Raddeanoside R7 inhibits proliferation and migration of ovarian cancer cells through P13K-AKT signaling
摘要
Ovarian cancer remains a therapeutic challenge due to high recurrence rates and chemoresistance, necessitating novel agents from natural sources. In our previous work, a triterpenoid saponin Raddeanoside R7 (R7) was isolated and characterized from Pulsatilla cernua (Thunb.) Bercht. ex J. Presl (P. cernua). Here, R7 was investigated for its anti-ovarian cancer potential.
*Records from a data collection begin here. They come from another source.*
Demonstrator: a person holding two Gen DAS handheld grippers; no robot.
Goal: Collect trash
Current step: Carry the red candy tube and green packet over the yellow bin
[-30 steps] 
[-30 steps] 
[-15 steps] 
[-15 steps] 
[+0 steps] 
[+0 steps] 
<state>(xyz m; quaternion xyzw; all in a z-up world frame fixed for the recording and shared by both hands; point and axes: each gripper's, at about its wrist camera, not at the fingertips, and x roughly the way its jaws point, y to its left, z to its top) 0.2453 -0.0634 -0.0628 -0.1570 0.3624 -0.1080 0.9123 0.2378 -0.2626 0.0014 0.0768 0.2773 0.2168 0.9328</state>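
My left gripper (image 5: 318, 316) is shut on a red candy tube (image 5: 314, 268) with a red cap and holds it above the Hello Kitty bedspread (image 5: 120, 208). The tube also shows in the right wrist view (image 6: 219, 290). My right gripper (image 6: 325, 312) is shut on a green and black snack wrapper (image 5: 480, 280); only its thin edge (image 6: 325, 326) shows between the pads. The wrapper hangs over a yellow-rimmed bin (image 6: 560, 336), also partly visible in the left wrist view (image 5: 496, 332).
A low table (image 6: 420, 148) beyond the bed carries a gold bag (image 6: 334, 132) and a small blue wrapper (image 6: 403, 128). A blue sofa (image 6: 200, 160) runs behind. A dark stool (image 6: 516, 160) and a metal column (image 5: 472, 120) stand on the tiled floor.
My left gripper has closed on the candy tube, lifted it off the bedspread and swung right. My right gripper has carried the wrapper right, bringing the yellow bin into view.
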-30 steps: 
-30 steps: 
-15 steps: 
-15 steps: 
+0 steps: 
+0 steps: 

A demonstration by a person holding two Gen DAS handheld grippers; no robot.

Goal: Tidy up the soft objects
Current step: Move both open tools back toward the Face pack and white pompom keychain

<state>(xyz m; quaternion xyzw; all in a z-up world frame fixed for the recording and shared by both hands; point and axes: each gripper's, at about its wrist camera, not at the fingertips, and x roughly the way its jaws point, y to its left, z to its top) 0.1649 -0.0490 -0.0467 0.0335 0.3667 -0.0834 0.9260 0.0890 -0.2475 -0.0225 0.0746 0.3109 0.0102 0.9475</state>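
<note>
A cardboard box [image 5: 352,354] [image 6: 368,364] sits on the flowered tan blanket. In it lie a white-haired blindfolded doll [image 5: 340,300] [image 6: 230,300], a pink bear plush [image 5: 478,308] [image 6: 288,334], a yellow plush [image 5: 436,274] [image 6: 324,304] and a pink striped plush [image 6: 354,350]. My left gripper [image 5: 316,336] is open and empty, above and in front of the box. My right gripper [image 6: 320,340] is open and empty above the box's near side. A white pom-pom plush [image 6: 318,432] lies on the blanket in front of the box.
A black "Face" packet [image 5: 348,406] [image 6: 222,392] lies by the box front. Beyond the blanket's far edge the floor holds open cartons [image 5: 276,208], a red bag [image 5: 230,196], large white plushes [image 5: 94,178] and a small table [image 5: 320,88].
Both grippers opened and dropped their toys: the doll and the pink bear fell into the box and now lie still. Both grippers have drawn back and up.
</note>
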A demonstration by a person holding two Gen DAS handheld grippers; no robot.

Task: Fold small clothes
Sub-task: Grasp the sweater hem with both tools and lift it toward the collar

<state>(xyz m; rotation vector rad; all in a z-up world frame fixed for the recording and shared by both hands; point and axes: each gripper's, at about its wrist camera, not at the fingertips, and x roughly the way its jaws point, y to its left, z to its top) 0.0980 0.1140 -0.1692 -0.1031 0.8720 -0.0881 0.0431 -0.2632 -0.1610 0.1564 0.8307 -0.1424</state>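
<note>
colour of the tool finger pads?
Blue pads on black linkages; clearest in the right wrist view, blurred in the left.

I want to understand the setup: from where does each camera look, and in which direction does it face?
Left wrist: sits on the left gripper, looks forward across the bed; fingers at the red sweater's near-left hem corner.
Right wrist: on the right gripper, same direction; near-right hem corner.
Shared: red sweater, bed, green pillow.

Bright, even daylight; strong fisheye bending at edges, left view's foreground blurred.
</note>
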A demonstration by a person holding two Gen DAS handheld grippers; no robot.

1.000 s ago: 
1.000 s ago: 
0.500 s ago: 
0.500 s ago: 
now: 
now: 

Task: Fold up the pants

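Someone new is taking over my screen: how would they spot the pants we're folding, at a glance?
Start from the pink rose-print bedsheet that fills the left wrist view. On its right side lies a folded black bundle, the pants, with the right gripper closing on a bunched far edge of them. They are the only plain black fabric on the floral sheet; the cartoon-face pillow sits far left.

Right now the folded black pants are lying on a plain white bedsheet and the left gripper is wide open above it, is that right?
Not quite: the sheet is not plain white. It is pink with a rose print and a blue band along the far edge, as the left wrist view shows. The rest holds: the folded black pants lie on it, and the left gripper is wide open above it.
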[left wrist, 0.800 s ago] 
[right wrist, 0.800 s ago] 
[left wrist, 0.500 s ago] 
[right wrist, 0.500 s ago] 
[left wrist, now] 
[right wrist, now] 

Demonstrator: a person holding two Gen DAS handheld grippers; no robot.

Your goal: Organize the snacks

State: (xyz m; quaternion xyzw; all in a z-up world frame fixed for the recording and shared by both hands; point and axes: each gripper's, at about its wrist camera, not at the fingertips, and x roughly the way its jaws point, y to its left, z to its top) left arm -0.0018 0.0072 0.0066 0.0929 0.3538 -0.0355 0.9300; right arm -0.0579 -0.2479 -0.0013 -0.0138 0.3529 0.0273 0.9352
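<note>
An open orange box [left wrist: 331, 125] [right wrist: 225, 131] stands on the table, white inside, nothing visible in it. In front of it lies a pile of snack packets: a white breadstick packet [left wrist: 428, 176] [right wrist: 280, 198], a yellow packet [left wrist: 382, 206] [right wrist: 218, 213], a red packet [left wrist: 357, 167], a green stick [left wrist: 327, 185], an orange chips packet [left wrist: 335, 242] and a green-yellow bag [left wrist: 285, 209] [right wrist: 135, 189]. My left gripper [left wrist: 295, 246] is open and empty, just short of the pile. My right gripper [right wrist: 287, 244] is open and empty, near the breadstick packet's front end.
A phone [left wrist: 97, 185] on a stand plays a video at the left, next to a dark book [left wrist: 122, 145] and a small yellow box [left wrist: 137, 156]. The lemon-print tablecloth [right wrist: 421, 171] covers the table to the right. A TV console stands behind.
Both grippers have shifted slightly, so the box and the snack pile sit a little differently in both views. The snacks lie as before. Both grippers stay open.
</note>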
MethodsThe cytotoxic effects of R7 on Caov3 and OVCAR3 cells were evaluated using the CCK-8 assay. Cell migration was assessed via the Transwell migration assay. Flow cytometry was employed to analyze cell cycle distribution and apoptosis. The role of reactive oxygen species (ROS) production in R7’s inhibitory effects was investigated through fluorometric analysis using the DCFH-DA probe. The underlying mechanisms were further explored through integrated transcriptomics and network pharmacology, with core targets validated by molecular docking. The effect of R7 on underlying signaling pathway was examined by western blotting.
ResultsR7 exhibited potent cytotoxicity against Caov3 and OVCAR3 cells, with half-maximal inhibitory concentrations (IC50) values of 7.27 µM and 8.25 µM, leading to significant inhibition of cell viability. The Transwell migration assay showed that R7 treatment reduced the number of migrated cells by over 60%. Flow cytometry analysis revealed that R7 induced S phase cell cycle arrest and promoted apoptosis, with early and late apoptosis rates increasing to a total of approximately 68% and 29.9% of Caov3 and OCVAR3 cells, respectively. Furthermore, ROS production was identified as a key mediator of these inhibitory effects. Integrated analysis identified CCND2 and HSPA8 as core targets, which was confirmed by molecular docking. Counterintuitively, activation of the PI3K-AKT pathway was found to potentially mediate the therapeutic effects of R7.
ConclusionsR7 acts as a novel agent against ovarian cancer by inhibiting proliferation and migration, inducing S phase arrest and apoptosis, and elevating ROS levels. Its anti-tumor effects are potentially mediated through a context-dependent activation of the PI3K-AKT pathway, nominating R7 as a promising therapeutic candidate for further investigation.